Le processus de deuil interrogé après la mort de Vincent Lambert par Nicole Fabre, aumônier
12 juil. 2019La fin de vie de Vincent Lambert, qui nous a quittés aujourd’hui, pose la question de quand lâcher prise ? Que ce soit pour les familles ou les personnes en fin de vie. Cela nous arrive assez souvent, en tant qu’aumônier, de dire à une personne en fin de vie : « Vous avez le droit de mourir », car c’est très dur de lâcher les vivants. C’est un pas dans l’inconnu. Il en va de même pour les familles.
Entrer dans la grâce
En maison de retraite, il est arrivé à un collègue, quand c’était possible, de proposer aux enfants : « Dites à votre parent qu’il peut y aller ». Autoriser l’autre à partir, de manière verbale, ce n’est pas rien. Cela veut déjà dire qu’on a démarré le travail de deuil. La vie de l’autre a du sens même si elle s’arrête là.

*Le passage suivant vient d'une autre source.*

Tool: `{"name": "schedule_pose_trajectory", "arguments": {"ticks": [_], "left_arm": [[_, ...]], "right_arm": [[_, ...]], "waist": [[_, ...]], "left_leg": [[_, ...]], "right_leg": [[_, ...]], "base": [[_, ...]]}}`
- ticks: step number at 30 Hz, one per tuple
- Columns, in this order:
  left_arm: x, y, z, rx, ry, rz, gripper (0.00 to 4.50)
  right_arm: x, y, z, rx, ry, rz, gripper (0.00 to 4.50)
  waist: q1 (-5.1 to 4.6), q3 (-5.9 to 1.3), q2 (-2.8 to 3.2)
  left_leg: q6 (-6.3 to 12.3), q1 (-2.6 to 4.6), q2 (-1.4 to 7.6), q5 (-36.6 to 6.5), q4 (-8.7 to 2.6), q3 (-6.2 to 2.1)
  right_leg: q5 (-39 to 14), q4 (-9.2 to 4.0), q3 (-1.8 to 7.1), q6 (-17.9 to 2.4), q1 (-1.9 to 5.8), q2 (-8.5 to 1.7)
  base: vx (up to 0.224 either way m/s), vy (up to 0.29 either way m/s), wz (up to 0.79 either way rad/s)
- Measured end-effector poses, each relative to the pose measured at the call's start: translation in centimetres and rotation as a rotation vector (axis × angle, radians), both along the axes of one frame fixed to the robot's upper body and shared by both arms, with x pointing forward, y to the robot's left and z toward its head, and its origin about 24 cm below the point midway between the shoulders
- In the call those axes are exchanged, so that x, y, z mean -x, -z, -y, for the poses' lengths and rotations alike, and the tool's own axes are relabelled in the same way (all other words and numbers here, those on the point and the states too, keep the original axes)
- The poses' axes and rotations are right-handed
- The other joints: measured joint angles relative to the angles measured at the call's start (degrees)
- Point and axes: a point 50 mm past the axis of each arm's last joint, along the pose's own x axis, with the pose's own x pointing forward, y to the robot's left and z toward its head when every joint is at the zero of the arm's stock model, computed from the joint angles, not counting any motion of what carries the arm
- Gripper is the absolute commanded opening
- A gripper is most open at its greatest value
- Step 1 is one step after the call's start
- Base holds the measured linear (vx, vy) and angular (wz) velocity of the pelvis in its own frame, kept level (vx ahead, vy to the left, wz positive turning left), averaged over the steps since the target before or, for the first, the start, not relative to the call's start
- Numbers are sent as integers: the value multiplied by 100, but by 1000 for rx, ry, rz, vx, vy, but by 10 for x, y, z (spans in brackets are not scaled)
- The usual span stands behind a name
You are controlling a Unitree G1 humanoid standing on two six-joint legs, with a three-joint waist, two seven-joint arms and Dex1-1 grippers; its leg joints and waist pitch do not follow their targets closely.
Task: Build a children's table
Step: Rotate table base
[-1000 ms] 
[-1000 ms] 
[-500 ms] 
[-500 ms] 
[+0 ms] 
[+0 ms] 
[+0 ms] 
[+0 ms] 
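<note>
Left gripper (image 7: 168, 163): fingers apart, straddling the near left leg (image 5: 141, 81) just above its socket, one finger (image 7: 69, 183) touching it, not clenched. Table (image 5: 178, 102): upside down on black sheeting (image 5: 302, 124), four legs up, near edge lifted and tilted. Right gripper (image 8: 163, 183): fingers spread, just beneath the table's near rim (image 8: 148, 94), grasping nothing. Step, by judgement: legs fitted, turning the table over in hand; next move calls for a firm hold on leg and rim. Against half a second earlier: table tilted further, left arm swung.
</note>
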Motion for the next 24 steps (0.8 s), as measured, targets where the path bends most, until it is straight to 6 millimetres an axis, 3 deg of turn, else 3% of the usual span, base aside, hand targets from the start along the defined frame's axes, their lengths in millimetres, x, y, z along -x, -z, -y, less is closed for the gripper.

C’est entrer dans la grâce et le don qu’elle a été malgré tout ce qui n’est pas tiré au clair ou qu’on rêverait de vivre encore. On en est meurtri mais pas frustré. Cela implique d’accepter ce qui n’a pas pu se vivre – c’est une dimension du pardon – et arrêter de se culpabiliser, d’un côté ou de l’autre.
Donner à l’autre sa liberté
J’ai vécu avec une relativement jeune mère de famille un temps fort. Elle était en sanglots car le médecin lui avait dit qu’il n’y avait plus rien à faire alors qu’elle s’était battue pendant deux ans. À sa façon de sangloter et de me tenir la main, j’ai eu l’impression d’un accouchement et elle me l’a confirmé.
Il s’agit d’entrer en confiance dans quelque chose de neuf, qui est pourtant un départ. C’est donner à l’autre sa vie et sa liberté, transmettre ce qui a été vécu ensemble sans que cela ne crée des liens qui empêchent les vivants d’aller ensuite de l’avant. C’est pousser l’autre vers une étape qui lui est propre et qui est nouvelle. Il y a dans la mort quelque chose de cet ordre.
Cesser d’interpréter
Le cas de Vincent Lambert est particulier car son entourage ne pouvait pas communiquer avec lui. Il faut alors vraiment faire un travail sur soi. Un travail sur la culpabilité, l’emprise, l’interprétation de ce que l’autre vit. Ce travail exige d’être respectueux du mystère de ce que la personne en fin de vie traverse, et cesser de se mettre à sa place, accepter que l’autre m’échappe.
Finalement, en tant que croyant, cela revient à accepter profondément la remise à Dieu. Car quelque personne que ce soit, elle appartient fondamentalement à Dieu.